Elevado está aí vosso corpo, e ressuscitado; com seu enlevo arrebata o espírito, para que se torne criador, estimador, amador e de tudo benfeitor.
Quando o vosso coração palpita, largo e pleno como um rio, bênção e perigo para os habitantes das margens: aí está a origem da vossa virtude.
Quando vos elevais acima do elogio e da censura, e vossa vontade quer em tudo mandar, como a vontade de um amante: aí está a origem da vossa virtude.
Quando desprezais o agradável e o leito mole, e não podeis deitar-vos longe o bastante dos molengas: aí está a origem da vossa virtude.

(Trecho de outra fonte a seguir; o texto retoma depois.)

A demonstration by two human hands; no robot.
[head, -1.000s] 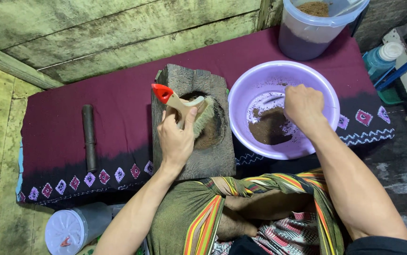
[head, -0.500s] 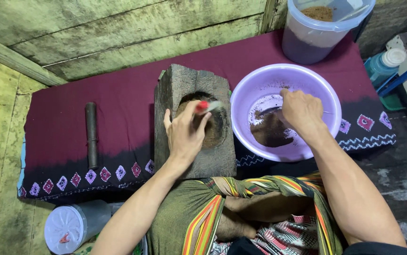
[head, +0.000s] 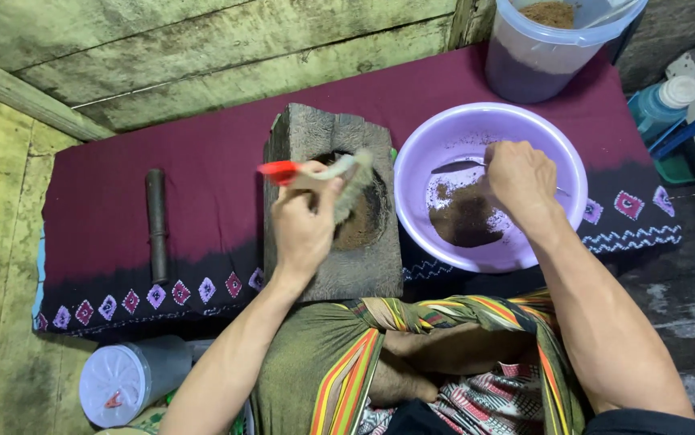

Quando quereis com um só querer, e esse afastamento de toda necessidade se chama necessidade para vós: eis a origem da vossa virtude.
Em verdade, é ela um novo bem e mal! Em verdade, é um novo, profundo rumor, a voz de uma nova fonte!
Essa nova virtude é poder; é um pensamento dominante e, em torno dele, uma alma sagaz: um sol dourado e, em torno dele, a serpente do conhecimento.